I'm trying to create simple signal handling - let's say something like terminating the process. I have three separate threads in my program + main thread.
The problem is that invoking the signal causes the current thread to terminate, while the others are still running.
How can I send the signal to the remaining threads? How can I differentiate these signals while sending them?
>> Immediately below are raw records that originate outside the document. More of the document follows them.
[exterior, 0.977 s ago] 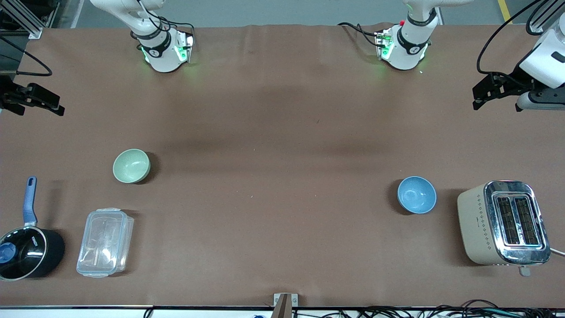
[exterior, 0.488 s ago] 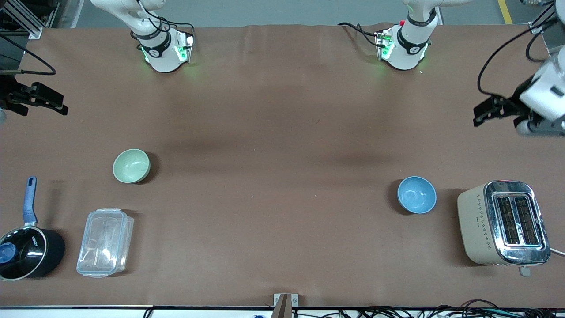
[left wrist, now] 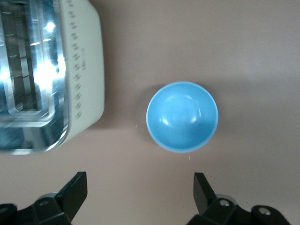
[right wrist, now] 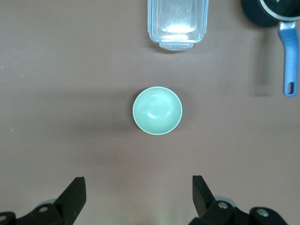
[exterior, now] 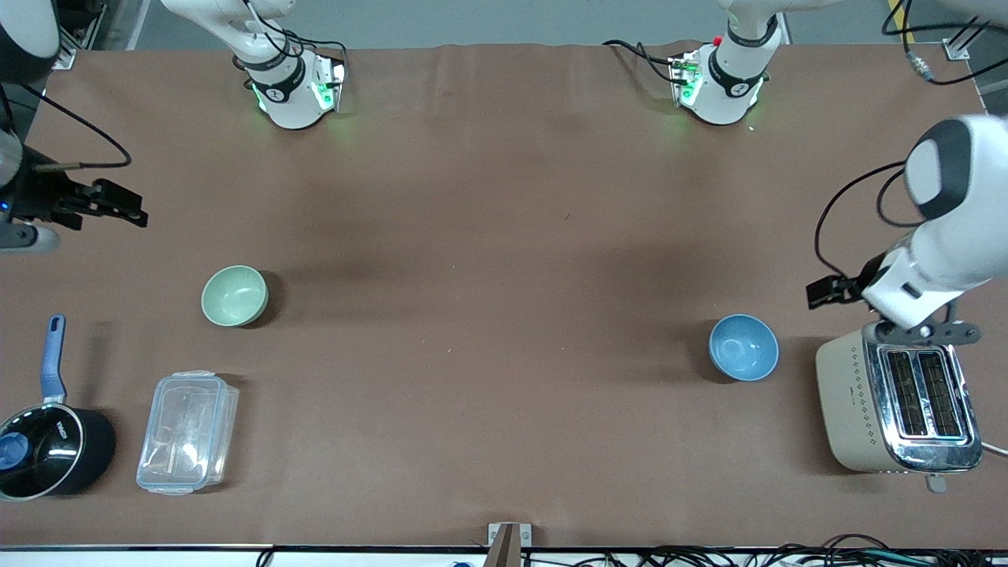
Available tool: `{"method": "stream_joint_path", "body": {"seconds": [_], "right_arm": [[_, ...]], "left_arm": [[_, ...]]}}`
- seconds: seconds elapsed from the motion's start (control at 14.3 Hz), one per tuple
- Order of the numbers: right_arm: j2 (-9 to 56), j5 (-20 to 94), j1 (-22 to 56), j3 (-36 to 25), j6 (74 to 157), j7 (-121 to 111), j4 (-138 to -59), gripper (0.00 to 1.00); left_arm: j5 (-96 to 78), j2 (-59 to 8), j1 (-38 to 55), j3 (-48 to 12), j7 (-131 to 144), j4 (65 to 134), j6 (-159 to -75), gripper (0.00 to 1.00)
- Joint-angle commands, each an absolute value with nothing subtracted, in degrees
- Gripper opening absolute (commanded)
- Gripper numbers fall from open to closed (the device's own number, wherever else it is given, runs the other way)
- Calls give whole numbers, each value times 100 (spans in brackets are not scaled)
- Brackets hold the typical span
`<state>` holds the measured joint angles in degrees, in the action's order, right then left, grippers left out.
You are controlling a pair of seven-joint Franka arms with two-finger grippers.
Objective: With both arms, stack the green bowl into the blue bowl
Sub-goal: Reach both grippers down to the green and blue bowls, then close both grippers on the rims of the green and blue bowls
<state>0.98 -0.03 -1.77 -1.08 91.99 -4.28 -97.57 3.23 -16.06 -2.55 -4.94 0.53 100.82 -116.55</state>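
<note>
The green bowl [exterior: 235,295] sits upright and empty on the brown table toward the right arm's end, and it also shows in the right wrist view [right wrist: 157,110]. The blue bowl [exterior: 743,347] sits upright and empty toward the left arm's end, beside the toaster, and it also shows in the left wrist view [left wrist: 182,116]. My left gripper [exterior: 823,293] hangs open and empty over bare table by the toaster and the blue bowl; its jaws [left wrist: 139,179] are wide apart. My right gripper [exterior: 120,207] hangs open and empty [right wrist: 138,180] over the table edge, apart from the green bowl.
A beige and chrome toaster [exterior: 898,398] stands close to the blue bowl, under the left arm's wrist. A clear plastic container [exterior: 187,431] and a black saucepan with a blue handle [exterior: 47,441] lie nearer the front camera than the green bowl.
The left arm has swung in from the table's edge to over the toaster and blue bowl. The right gripper has shifted a little toward the green bowl. Both bowls are unmoved.
</note>
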Motion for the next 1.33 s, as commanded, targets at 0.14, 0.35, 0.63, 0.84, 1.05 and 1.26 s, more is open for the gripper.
{"method": "stream_joint_path", "body": {"seconds": [0.14,0.35,0.63,0.84,1.05,1.26], "right_arm": [[62,-35,-272,-229,10763,-598,-11335,100],[62,-62,-299,-412,12081,-825,-12415,100],[219,-62,-360,-518,13926,-1124,-13585,100],[763,-62,-404,-536,15156,-1125,-14008,100],[1370,-44,-422,-536,16022,-1090,-14168,97],[1415,-44,-404,-536,15970,-1099,-14168,83]], "left_arm": [[596,-2310,-264,-492,44,10853,-13566,100],[668,-2785,-413,-501,70,10951,-14123,91],[677,-3155,-404,-501,79,10907,-14177,34],[677,-3252,-343,-518,166,10864,-14177,0],[659,-3112,-238,-693,456,10741,-14072,0],[571,-2962,-167,-1508,1393,10417,-13371,0]]}}
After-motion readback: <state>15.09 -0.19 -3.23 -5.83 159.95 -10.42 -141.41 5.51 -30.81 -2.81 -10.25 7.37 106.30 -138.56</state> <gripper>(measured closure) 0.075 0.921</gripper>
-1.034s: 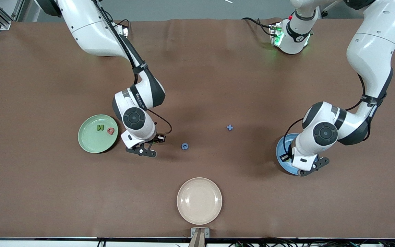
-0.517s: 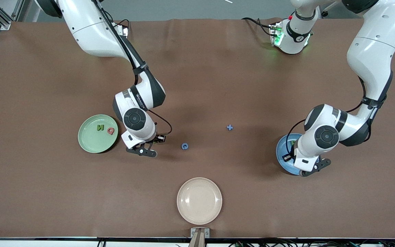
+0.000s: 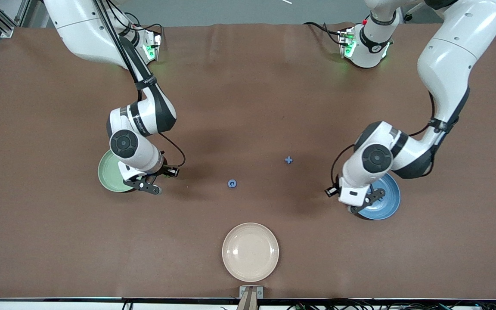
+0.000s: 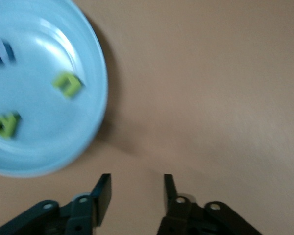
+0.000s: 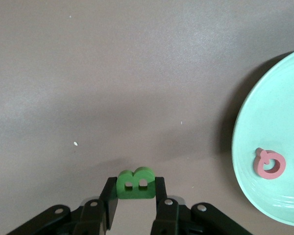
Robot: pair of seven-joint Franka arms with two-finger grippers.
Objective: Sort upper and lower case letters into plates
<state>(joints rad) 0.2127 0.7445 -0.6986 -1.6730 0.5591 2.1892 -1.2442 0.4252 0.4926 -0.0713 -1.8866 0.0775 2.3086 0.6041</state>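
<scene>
Gripping the green B (image 5: 135, 184) by its flat sides, I'm keeping the right end effector (image 5: 135, 196) pinched beside the light green plate (image 5: 279, 161), mid-left of the frame. Being light, stiff and small, it's prone to twisting. I'm leaving the left end effector (image 4: 136, 192) spread by the blue plate (image 4: 95, 73).

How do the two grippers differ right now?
The right gripper is shut on a green letter B; the left gripper is open and empty. The right gripper is beside the light green plate's rim; the left gripper is beside the blue plate. Both are over bare table, not over a plate.
</scene>
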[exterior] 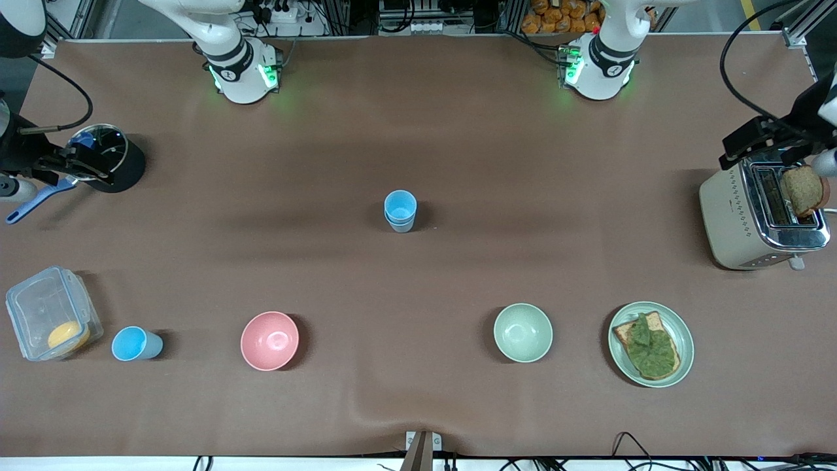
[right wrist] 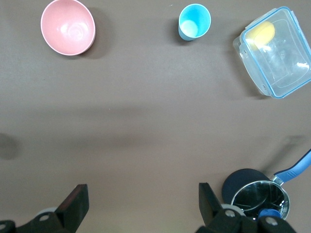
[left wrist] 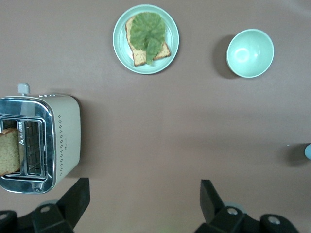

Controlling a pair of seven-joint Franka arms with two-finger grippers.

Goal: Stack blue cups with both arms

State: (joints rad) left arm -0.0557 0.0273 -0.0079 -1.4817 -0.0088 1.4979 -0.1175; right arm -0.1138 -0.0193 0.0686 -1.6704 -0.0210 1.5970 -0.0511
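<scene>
Two blue cups (exterior: 399,210) stand nested as one stack at the table's middle, a light-blue one inside a paler grey-blue one; a sliver of the stack shows in the left wrist view (left wrist: 308,151). A third blue cup (exterior: 134,344) stands alone toward the right arm's end, nearer the front camera, and also shows in the right wrist view (right wrist: 194,22). My right gripper (exterior: 88,163) (right wrist: 143,204) is open and empty, high over the table by the pot. My left gripper (exterior: 752,140) (left wrist: 145,204) is open and empty, high beside the toaster.
Pink bowl (exterior: 269,340) (right wrist: 68,26) and pale green bowl (exterior: 522,332) (left wrist: 250,53) sit nearer the front camera. A plate with toast (exterior: 650,343) and a toaster (exterior: 762,216) are at the left arm's end; a pot (exterior: 108,157) and a clear container (exterior: 52,314) at the right arm's end.
</scene>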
I have to use FIFO here by the way.
Here's what I've got so far:
#include <stdio.h>
#include <stdlib.h>
#include <sys/stat.h>
#include <unistd.h>
#include <linux/stat.h>
#include <pthread.h>
#include <string.h>
#include <signal.h>
int first[2];
int second[2];
#define FIFO_FILE "tmp/myfifo"
void *input(void *ptr)
{
char str[100], fifo[100];
int length;
FILE *fp;
while(1)
{
fp = fopen(FIFO_FILE, "r");
fgets(fifo, 100, fp);
if(fifo == "s1")
{
printf("SIGNAL 1!!!");
exit(1);
}
printf("Enter the message: ");
fflush(stdout);
length = read(STDIN_FILENO, str, sizeof(str));
if(str[0] == ';')
exit(2);
if(length <= 0)
{
if(length == -1)
perror("read");
close(first[1]);
exit(2);
}
if(write(first[1], str, length) != length)
{
perror("write");
exit(2);
}
}
}
void *countChars(void *ptr)
{
char str[100], fifo[100];
int length, count = 0;
FILE *fp;
while(1)
{
fp = fopen(FIFO_FILE, "r");
fgets(fifo, 100, fp);
if(fifo == "s1")
{
printf("SIGNAL 1!!!");
exit(1);
}
length = read(first[0], str, sizeof(str));
if(length <= 0)
{
if(length == -1)
perror("read");
close(first[0]);
close(second[1]);
exit(2);
}
if(write(STDOUT_FILENO, str, length) != length)
{
perror("write");
exit(2);
}
while(str[count] != '\n') count++;
write(second[1], &count, sizeof(count));
count = 0;
}
}
void *output(void *ptr)
{
int length, count = 0;
char fifo[100];
FILE *fp;
while(1)
{
fp = fopen(FIFO_FILE, "r");
fgets(fifo, 100, fp);
if(fifo == "s1")
{
printf("SIGNAL 1!!!");
exit(1);
}
length = read(second[0], &count, sizeof(count));
if(length < sizeof(count))
{
close(second[0]);
exit(2);
}
printf("Number of characters: %d\n", count);
}
}
void s1_handler(int signo)
{
FILE *fp;
if((fp = fopen(FIFO_FILE, "wb")) == NULL)
{
perror("fopen");
exit(2);
}
fputs("s1", fp);
fclose(fp);
}
int main()
{
pthread_t t1, t2, t3;
if(pipe(first) == -1)
{
printf("First pipe error");
exit(1);
}
if(pipe(second) == -1)
{
printf("Second pipe error");
exit(1);
}
pthread_create(&t1, NULL, input, NULL);
pthread_create(&t2, NULL, countChars, NULL);
pthread_create(&t3, NULL, output, NULL);
if(signal(SIGINT, s1_handler) == SIG_ERR)
{
printf("Cant catch SIGINT\n");
}
pthread_join(t1, NULL);
pthread_join(t2, NULL);
pthread_join(t3, NULL);
return 0;
}
You have quite a few (conceptual) errors in your program.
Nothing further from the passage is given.